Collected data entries
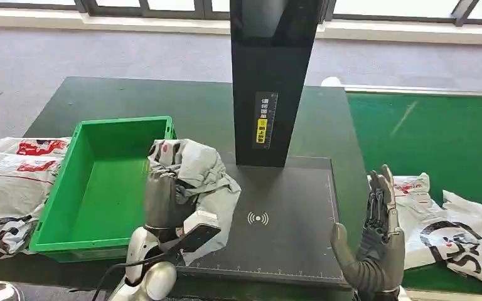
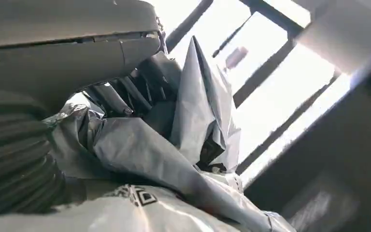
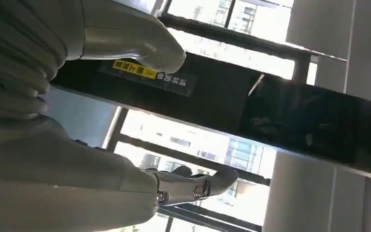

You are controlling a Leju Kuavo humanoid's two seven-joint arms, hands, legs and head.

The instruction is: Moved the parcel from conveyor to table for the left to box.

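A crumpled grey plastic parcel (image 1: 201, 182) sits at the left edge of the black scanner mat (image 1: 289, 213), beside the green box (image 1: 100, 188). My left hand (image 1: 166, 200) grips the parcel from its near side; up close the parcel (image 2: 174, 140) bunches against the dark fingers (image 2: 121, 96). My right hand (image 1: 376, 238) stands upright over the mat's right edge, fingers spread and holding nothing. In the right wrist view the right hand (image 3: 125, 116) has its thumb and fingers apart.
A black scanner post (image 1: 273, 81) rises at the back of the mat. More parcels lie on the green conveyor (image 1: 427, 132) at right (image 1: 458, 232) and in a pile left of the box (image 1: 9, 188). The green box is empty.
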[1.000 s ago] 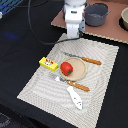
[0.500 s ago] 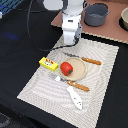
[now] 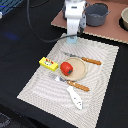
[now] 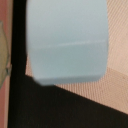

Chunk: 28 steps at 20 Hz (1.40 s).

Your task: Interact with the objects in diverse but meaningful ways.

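- The gripper (image 3: pixel 73 39) hangs in the upper middle of the exterior view, over the far edge of the striped placemat (image 3: pixel 37 82); its fingers are too blurred to tell whether they are spread or pressed together.
- In the wrist view a pale blue-white block (image 4: pixel 67 40) fills most of the frame, out of focus; I cannot tell what it is.
- The yellow box with a red label (image 3: pixel 48 63) lies on the placemat, left of centre in the exterior view, just beside the tan plate (image 3: pixel 79 71).
- The shiny red vegetable (image 3: pixel 66 68) sits on the plate's left part, near the yellow box.
- A wooden-handled knife (image 3: pixel 85 59) lies just above the plate, and a second wooden-handled utensil (image 3: pixel 75 84) lies just below it.
- The white elongated piece (image 3: pixel 75 97) lies on the placemat toward the lower middle of the frame, well apart from the gripper.
- A grey pot (image 3: pixel 96 14) stands at the upper right on a brown board (image 3: pixel 107 33).
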Motion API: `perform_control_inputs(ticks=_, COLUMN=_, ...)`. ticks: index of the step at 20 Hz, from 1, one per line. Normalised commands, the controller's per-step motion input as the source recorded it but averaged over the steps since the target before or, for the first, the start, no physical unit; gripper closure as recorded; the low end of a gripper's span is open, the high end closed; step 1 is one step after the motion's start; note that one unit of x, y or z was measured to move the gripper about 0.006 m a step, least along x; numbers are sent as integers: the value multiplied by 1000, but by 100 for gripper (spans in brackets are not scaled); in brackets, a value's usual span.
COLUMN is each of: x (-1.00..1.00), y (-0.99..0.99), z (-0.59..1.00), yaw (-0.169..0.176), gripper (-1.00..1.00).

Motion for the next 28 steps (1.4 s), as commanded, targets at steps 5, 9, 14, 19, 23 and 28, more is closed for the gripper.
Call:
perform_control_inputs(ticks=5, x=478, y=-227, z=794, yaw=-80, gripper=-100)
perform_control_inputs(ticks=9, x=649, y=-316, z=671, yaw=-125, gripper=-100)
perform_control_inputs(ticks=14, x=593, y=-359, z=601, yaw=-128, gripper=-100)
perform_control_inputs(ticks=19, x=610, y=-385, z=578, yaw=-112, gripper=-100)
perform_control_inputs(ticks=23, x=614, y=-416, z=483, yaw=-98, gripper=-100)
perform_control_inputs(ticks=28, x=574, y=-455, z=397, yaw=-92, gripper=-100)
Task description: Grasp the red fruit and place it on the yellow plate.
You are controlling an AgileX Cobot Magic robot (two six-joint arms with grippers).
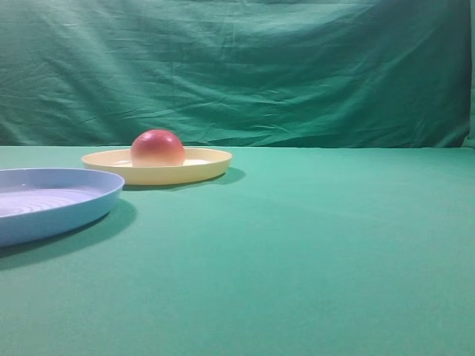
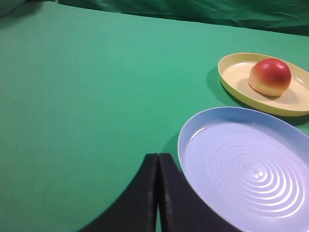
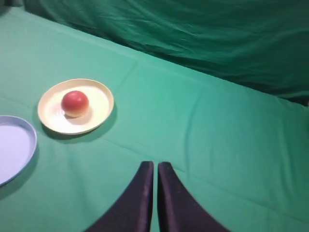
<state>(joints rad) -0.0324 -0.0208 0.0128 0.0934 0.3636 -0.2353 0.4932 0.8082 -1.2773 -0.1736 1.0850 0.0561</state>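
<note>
Green cloth hangs in folds as the backdrop (image 1: 245, 67), and the same green covers the table (image 1: 319, 259) from edge to edge. On it, nearest the left side of the exterior high view, lies a light blue plate (image 1: 52, 204) with ridged rings in its floor; part of it runs out of the picture. Just beyond it, apart from it, sits the yellow plate (image 1: 197, 169), shallow and low-rimmed. The red fruit (image 1: 157, 148) rests on the yellow plate, left of its middle, red on top and paler at the base. The left pincer (image 2: 158, 166) hangs just beside the near rim of the blue plate, its black fingers pressed together on nothing. The right pincer (image 3: 155, 169) is over bare cloth, well apart from both plates, fingers likewise closed and holding nothing.
</note>
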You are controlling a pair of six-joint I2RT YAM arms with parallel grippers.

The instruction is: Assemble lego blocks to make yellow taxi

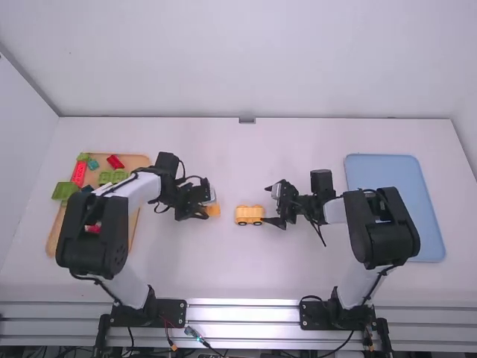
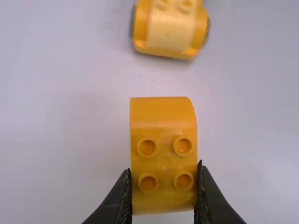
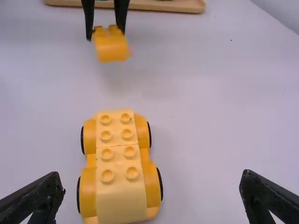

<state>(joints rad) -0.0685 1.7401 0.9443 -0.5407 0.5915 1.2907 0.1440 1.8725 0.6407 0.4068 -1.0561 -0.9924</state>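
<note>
A yellow block [image 2: 163,156] with four studs and one rounded end is being held by the left pincer [image 1: 209,206], its fingers being pressed against two opposite sides. The block is being suspended above the surface [image 1: 246,268], to the left of a yellow car base [image 1: 249,215], and the two are being separated by a gap. The car base is being carried upright on the surface, well in from the left and right edges, its studded top being turned upward and its long sides being flanked by black-edged wheels [image 3: 160,184]. The right pincer [image 1: 265,204] is being held wide, its fingers being spread just beside the right end of the car base. Toward the surface's left edge, red blocks [image 1: 78,173], green blocks [image 1: 65,190] and a teal block [image 1: 93,163] are being carried by a wooden tray [image 1: 139,159], which is being partly covered by the left arm. Near the right edge, a blue tray [image 1: 384,175] is being partly covered by the right arm.
</note>
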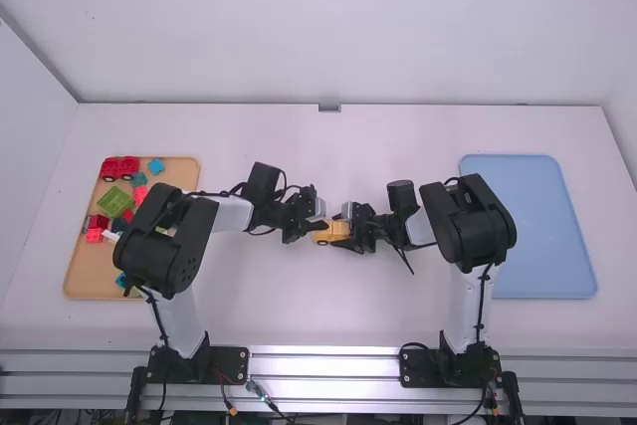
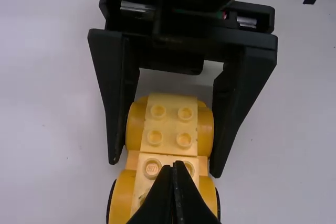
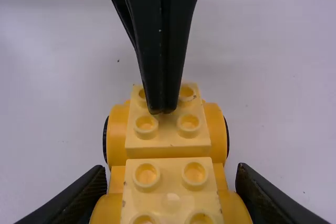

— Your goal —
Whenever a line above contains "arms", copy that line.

— Written solution —
You are controlling a Leju Kuavo humanoid's two seven-joint arms, hands, legs and head.
You are controlling an AgileX Cobot Magic robot (two six-joint arms with grippers).
You are controlling a pair of six-joint I2RT YAM arms with parallel grippers.

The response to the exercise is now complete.